Genetic differentiation
Piscivorous lake trout groups displayed little genetic differentiation, except for the Giant sub-set, which differed slightly from other groups that were defined by fatty acids. MICROCHECKER identified two loci (OtsG253b and Sco102) that contained null alleles. These loci, along with non-variable loci Sco218 and SSOSL456, were removed, leaving 19 informative loci for subsequent analyses. Descriptive statistics of genetic variation were similar among groups. The number of alleles per locus ranged from four (Smm21) to 41 (SnaMSU10) and averaged 28.75 across all loci. Averaged observed heterozygosity ranged from 0.78 (Giant) to 0.83 (Group 1) while expected heterozygosity was 0.84 for all groups except Group 1 (0.85; Table 2). Allelic richness ranged from 9.57 (Group 2 and 4) to 9.87 (Group 1), while expected private allelic richness ranged from 0.87 (Group 3) to 1.08 (Group 2; Table 2). Only five of 95 tests (all of which involved different loci) showed significant departures from Hardy-Weinberg equilibrium after adjustment for False Discovery Rate (adjusted α = 0.01). Of those five, all were heterozygote deficits and three involved the Giant sub-set. Only nine of 885 tests revealed significant linkage disequilibrium after adjusting for False Discovery Rate (adjusted α = 0.0068). No locus-pair linkage disequilibrium combinations were consistently significant, but seven of nine departures were in the Giant sub-set.

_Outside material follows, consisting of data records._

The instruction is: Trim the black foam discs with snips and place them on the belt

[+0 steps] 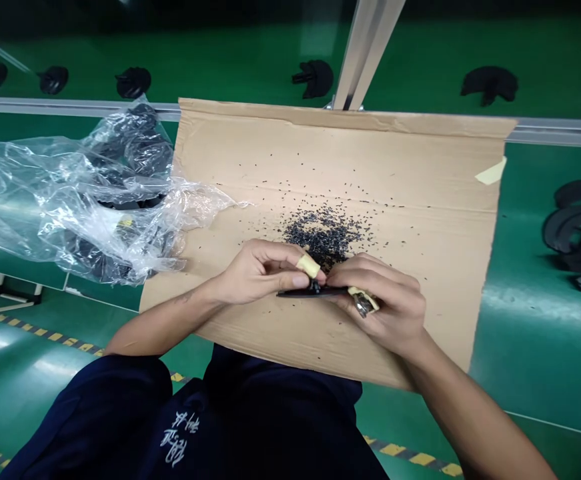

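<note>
Two-handed, clamping thin black plate (295,294) in left hand (256,272) and right hand (394,301), seemingly working its stub (315,287); next, hold steady.

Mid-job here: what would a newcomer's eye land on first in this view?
Probably the scatter of tiny black bits, dense near the middle of the brown cardboard sheet. Just below it, the left hand and right hand hold a thin black part between them, yellowish wraps showing on fingers of both. The shiny clear plastic bag with dark pieces inside, at the sheet's left edge, also stands out.
</note>
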A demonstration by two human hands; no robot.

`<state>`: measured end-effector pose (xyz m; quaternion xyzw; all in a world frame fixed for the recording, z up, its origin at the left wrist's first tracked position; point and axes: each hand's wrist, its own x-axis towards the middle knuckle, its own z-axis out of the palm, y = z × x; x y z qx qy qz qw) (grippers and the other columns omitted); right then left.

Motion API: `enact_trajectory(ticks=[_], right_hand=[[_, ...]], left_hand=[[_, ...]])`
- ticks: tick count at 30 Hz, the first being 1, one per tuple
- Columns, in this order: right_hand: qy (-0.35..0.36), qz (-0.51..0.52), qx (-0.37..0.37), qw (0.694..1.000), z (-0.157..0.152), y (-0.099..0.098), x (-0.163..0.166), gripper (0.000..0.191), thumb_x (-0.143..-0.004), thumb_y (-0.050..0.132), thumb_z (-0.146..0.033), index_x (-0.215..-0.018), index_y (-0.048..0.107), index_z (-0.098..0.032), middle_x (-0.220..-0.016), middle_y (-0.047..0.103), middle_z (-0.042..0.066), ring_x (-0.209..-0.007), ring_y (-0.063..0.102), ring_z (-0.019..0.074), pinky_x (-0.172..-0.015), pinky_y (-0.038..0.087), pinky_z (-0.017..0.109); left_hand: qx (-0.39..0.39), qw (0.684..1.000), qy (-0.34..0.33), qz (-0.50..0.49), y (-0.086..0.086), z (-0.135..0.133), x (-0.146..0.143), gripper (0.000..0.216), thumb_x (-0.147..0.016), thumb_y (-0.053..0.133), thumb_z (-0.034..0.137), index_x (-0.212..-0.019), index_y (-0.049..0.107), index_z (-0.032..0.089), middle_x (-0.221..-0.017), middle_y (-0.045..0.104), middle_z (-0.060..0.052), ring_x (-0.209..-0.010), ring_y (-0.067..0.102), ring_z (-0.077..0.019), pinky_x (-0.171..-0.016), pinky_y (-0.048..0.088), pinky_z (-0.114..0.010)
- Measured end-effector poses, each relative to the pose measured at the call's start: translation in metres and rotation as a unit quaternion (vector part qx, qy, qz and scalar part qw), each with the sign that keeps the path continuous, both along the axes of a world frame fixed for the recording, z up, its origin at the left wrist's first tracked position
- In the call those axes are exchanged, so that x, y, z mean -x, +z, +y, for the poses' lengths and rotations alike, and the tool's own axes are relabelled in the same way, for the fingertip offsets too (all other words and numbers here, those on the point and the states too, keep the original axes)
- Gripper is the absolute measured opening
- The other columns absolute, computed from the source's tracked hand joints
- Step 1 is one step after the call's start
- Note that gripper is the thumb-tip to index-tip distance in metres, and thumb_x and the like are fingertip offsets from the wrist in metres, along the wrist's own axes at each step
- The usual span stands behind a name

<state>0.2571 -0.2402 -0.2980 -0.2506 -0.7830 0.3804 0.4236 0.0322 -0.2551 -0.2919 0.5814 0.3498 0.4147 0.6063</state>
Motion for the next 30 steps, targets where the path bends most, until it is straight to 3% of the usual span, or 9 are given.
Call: enact_trajectory(ticks=[3,10,12,15,17,20,22,25,30], right_hand=[[0.012,0.003,0.019,1.0,0.0,-0.001,0.001,0.013,-0.09,0.072,-0.018,-0.103,0.069,-0.021,-0.092,0.074,0.009,-0.082,0.071,0.0201,-0.071,0.059,0.034],[0.054,0.003,-0.003,0.999,-0.005,-0.006,0.004,0.011,-0.09,0.067,-0.01,-0.096,0.067,-0.019,-0.085,0.073,0.008,-0.072,0.067,0.0169,-0.065,0.054,0.031],[0.049,0.001,-0.002,0.999,-0.006,-0.005,0.005,0.011,-0.09,0.067,-0.009,-0.094,0.066,-0.019,-0.082,0.071,0.007,-0.07,0.065,0.016,-0.063,0.052,0.03],[0.004,0.003,-0.003,1.0,-0.007,-0.003,0.007,0.013,-0.089,0.067,-0.007,-0.093,0.065,-0.02,-0.081,0.069,0.006,-0.07,0.065,0.0158,-0.063,0.052,0.03],[-0.021,-0.005,-0.006,1.0,-0.006,-0.001,0.006,0.014,-0.089,0.068,-0.007,-0.093,0.064,-0.02,-0.082,0.068,0.006,-0.071,0.065,0.0165,-0.063,0.052,0.03],[-0.006,-0.021,0.008,1.0,-0.002,0.002,0.003,0.012,-0.089,0.068,-0.01,-0.096,0.065,-0.02,-0.085,0.069,0.007,-0.075,0.066,0.0174,-0.065,0.053,0.031],[0.018,-0.023,0.038,0.999,0.002,0.004,-0.001,0.011,-0.09,0.069,-0.013,-0.098,0.065,-0.02,-0.087,0.07,0.006,-0.077,0.068,0.0175,-0.068,0.055,0.031],[-0.004,-0.038,0.056,0.998,0.008,0.005,-0.006,0.009,-0.09,0.07,-0.016,-0.097,0.066,-0.021,-0.086,0.071,0.004,-0.077,0.068,0.0169,-0.07,0.055,0.031],[-0.094,-0.17,-0.088,0.977,0.008,-0.001,-0.009,0.012,-0.091,0.063,-0.012,-0.101,0.066,-0.019,-0.092,0.073,0.01,-0.082,0.066,0.0214,-0.073,0.052,0.035]], left_hand=[[-0.016,1.0,0.002,-0.015,-0.003,0.0,-0.002,0.021,-0.085,0.08,0.036,-0.087,0.079,0.015,-0.084,0.076,-0.008,-0.077,0.073,-0.0142,-0.067,0.059,-0.022],[-0.096,0.994,-0.034,0.043,-0.001,-0.002,-0.002,0.012,-0.087,0.078,0.025,-0.083,0.074,0.014,-0.077,0.072,-0.005,-0.073,0.065,-0.0109,-0.073,0.053,-0.022],[-0.079,0.995,-0.034,0.047,-0.002,-0.002,0.001,0.017,-0.09,0.076,0.03,-0.084,0.074,0.014,-0.078,0.072,-0.005,-0.073,0.065,-0.011,-0.071,0.053,-0.022],[-0.029,0.999,-0.025,0.028,-0.005,-0.002,0.002,0.048,-0.097,0.055,0.057,-0.094,0.075,0.013,-0.087,0.073,-0.009,-0.081,0.069,-0.0149,-0.074,0.056,-0.026],[-0.052,0.998,-0.011,0.035,-0.008,-0.002,0.002,0.058,-0.092,0.054,0.067,-0.102,0.074,0.013,-0.094,0.074,-0.011,-0.088,0.071,-0.0181,-0.078,0.058,-0.029],[-0.181,0.978,0.042,0.098,-0.01,-0.003,-0.001,0.036,-0.084,0.079,0.045,-0.104,0.074,0.015,-0.091,0.076,-0.008,-0.086,0.07,-0.0162,-0.079,0.058,-0.028],[-0.24,0.959,0.079,0.127,-0.01,-0.003,-0.002,0.025,-0.086,0.08,0.029,-0.106,0.075,0.016,-0.089,0.076,-0.007,-0.085,0.069,-0.0146,-0.08,0.057,-0.028],[-0.259,0.95,0.101,0.143,-0.009,-0.002,0.001,0.025,-0.086,0.08,0.026,-0.11,0.075,0.018,-0.094,0.077,-0.007,-0.087,0.07,-0.0148,-0.079,0.058,-0.028],[-0.265,0.948,0.094,0.15,-0.01,-0.001,0.003,0.024,-0.086,0.08,0.025,-0.108,0.076,0.017,-0.091,0.075,-0.006,-0.084,0.069,-0.0133,-0.075,0.057,-0.026]])
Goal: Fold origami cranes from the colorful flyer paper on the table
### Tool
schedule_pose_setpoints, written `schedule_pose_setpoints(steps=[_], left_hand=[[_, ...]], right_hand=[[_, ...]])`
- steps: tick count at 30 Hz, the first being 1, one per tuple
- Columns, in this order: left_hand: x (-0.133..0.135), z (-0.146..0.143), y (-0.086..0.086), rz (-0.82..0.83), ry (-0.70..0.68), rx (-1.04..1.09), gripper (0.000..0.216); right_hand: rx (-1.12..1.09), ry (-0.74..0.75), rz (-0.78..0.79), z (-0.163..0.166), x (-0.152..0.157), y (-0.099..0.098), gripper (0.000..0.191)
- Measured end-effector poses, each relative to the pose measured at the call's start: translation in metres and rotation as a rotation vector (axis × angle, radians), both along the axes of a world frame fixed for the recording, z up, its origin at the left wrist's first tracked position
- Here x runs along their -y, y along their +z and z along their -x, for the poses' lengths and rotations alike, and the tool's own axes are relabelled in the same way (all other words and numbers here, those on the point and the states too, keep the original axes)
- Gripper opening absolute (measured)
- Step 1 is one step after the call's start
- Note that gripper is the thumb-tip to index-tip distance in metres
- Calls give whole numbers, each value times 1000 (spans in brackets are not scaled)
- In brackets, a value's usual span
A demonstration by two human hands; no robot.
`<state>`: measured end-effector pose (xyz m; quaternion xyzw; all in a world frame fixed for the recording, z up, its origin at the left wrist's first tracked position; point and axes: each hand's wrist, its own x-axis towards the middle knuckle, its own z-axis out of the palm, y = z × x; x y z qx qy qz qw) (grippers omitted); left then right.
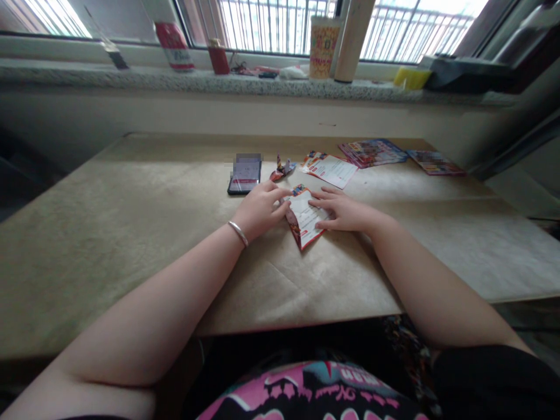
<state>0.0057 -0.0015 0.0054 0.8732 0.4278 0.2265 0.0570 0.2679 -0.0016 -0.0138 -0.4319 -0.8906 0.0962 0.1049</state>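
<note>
A white and red printed leaflet (311,217) lies on the table in front of me, its left side folded over into a slanted, colourful flap. My left hand (261,209) is at that folded edge, thumb and fingers closing on the paper. Across the right part of the leaflet lies my right hand (345,211), fingers stretched out and spread, pressing on the sheet. Just beyond my left fingers sits a small folded paper figure (283,170) with upright points. A phone (245,174) with a lit screen lies to its left.
Behind the leaflet are more white leaflets (335,169), a fanned stack of colourful leaflets (374,153) and another pile (436,163) to the right. On the windowsill (254,84) stand a red and white can (174,46), a red bottle (218,57) and a patterned cup (324,49).
</note>
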Motion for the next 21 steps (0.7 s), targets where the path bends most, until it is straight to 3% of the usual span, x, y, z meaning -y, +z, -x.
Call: schedule_pose_setpoints(steps=[6,11,17,21], left_hand=[[-2,6,6,-75,-44,-192,43],[1,6,3,-35,-66,-247,38],[1,7,0,-6,-206,-335,41],[2,7,2,-1,-203,-384,43]], right_hand=[[-24,-9,-49,3,1,1,56],[-49,8,-121,8,4,3,48],[-31,27,-125,11,9,10,33],[-8,22,-132,8,7,14,30]])
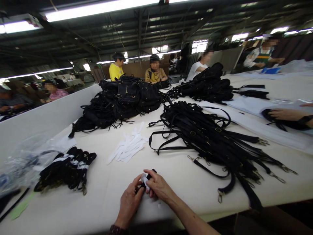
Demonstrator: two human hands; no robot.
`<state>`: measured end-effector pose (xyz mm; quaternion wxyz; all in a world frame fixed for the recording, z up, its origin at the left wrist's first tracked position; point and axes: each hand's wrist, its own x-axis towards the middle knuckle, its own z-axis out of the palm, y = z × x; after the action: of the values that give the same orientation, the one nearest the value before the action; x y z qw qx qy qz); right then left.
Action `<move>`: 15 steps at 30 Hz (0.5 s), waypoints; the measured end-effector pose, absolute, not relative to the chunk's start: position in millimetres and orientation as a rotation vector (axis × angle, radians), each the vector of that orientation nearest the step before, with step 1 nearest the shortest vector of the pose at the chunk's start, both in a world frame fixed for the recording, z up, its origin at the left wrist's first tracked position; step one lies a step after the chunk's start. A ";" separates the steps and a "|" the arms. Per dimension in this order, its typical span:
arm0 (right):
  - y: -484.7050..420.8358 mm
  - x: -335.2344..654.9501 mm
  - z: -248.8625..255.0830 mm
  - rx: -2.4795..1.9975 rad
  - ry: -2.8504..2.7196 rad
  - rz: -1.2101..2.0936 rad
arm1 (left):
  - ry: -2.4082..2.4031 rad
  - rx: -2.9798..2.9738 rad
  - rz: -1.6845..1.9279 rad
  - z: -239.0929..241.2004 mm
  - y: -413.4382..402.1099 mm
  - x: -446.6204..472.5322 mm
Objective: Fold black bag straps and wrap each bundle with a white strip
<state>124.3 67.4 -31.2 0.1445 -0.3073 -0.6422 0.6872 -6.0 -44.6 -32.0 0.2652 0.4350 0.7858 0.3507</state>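
Near the front edge of the table, my left hand point(131, 199) and my right hand point(158, 185) meet around a small folded black strap point(153, 171). A white paper strip point(145, 181) wraps around it between my fingers. Both hands are closed on this bundle, and much of it is hidden by the fingers. Just beyond them lies a loose pile of white strips point(129, 147). To the right is a large heap of black straps point(202, 133) with metal clips and buckles. Bundled black straps with white bands point(69, 169) lie to the left.
Piles of black bags point(127, 94) cover the far side of the table point(117, 212). A clear plastic bag point(22, 163) lies at left beside a low white wall point(41, 127). At right, another person's hand point(288, 114) rests on black material. Several people work farther back.
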 end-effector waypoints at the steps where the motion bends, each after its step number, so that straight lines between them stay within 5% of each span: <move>1: 68.0 124.4 -29.8 -0.887 -1.867 1.975 | 2.129 1.187 0.950 -33.5 -45.3 -5.8; 15: 67.8 118.7 -30.0 -1.014 -1.957 1.892 | 2.130 1.290 0.998 -46.3 -50.5 -4.9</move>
<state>118.7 67.8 -30.0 0.1180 -0.3467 -0.6690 0.6467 -4.9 -50.5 -46.3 0.2273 0.4683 0.7731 0.3623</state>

Using our microsatellite data set, the POWSIM analysis indicated a 100% power of detecting FST values as low of 0.01 and 0.005. However, power was reduced to 77% when assessing genetic differentiation at a FST of 0.001. Overall, our microsatellite data set (including the number of loci, alleles per locus, and sample sizes) had sufficient power to detect relatively low levels of genetic differentiation.
Global genetic differentiation was extremely low (θ = 0.001, 95% c.i. = −0.002−0.005) among the groups of piscivorous lake trout. Pairwise FST ranged from -0.004 to 0.016 (Table 3); comparisons that included Giants always differed the most from the other fatty acid groups, and they were involved in the only significant pairwise comparisons (P < 0.05, Table 3). The FSTvalues for the Giant vs. Groups 1 and 4 were generally similar to genetic differentiation among the four original lake trout ecotypes in Great Bear Lake, except for Ecotype 1 vs Ecotype 2 (Table 3). Bayesian clustering implemented in STRUCTURE provided evidence for two genetic clusters when evaluating both lnP(D) or ΔK (Table A2). The admixture plot based on K=2 showed no clear genetic structure between groups defined by fatty acid analysis; however, some differentiation of the Giant sub-set from the fatty acid groups was observed (Fig. 4).
Finally, the Bayesian information criterion in the DAPC analysis (BIC = 185.42, Table A3, Fig. A5 A) suggested that two clusters best explained genetic structure in our study (30 PCs retained as suggested by the cross-validation procedure; Fig. A5 B). A compoplot (barplot showing the probabilities of assignment of individuals to the different clusters) for K=2 revealed no clear genetic structure between two groups identified by the DAPC analysis except for the Giant group, which appeared to have more individuals assigned to cluster two (Fig. 4). Density plots of the discriminant function, however, suggested that the two clusters identified through the DAPC analysis are mostly non-overlapping (Fig. A5 C).